- ACTIVITY: Nothing other than an exact copy of the lines from the one containing "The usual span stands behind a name" through the last line of the listing below should be written.

- RECORDED DATA:
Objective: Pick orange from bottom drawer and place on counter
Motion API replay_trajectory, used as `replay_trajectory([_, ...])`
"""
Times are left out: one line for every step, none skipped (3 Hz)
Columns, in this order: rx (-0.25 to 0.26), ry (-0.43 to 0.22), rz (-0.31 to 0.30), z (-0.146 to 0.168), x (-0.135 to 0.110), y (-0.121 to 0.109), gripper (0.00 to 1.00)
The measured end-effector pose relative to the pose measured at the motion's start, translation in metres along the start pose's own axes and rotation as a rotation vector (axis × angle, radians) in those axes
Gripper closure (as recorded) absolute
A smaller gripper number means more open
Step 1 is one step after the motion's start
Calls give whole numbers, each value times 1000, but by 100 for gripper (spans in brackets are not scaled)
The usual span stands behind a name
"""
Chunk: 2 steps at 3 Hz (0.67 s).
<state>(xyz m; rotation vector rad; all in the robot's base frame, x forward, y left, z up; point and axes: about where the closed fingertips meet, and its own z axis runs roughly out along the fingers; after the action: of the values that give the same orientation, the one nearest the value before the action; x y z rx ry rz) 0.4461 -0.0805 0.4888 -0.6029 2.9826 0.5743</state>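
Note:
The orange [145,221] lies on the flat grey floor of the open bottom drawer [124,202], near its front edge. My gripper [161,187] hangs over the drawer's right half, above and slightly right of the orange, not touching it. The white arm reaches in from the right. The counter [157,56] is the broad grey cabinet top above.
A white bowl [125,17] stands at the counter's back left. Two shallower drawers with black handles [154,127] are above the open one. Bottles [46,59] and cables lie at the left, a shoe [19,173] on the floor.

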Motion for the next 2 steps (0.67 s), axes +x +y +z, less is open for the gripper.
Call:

- TASK ANSWER:
The usual span stands behind a name
"""
Chunk: 2 steps at 3 Hz (0.67 s).
<state>(xyz m; rotation vector rad; all in the robot's base frame, x forward, y left, z up; point and axes: about where the closed fingertips meet, and its own z axis runs roughly out along the fingers; after the action: of the values that give the same orientation, the one nearest the value before the action; x y z rx ry rz) 0.4461 -0.0805 0.4888 -0.6029 2.9826 0.5743</state>
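Note:
The orange [145,221] lies on the flat grey floor of the open bottom drawer [124,202], near its front edge. My gripper [161,187] hangs over the drawer's right half, above and slightly right of the orange, not touching it. The white arm reaches in from the right. The counter [157,56] is the broad grey cabinet top above.
A white bowl [125,17] stands at the counter's back left. Two shallower drawers with black handles [154,127] are above the open one. Bottles [46,59] and cables lie at the left, a shoe [19,173] on the floor.
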
Motion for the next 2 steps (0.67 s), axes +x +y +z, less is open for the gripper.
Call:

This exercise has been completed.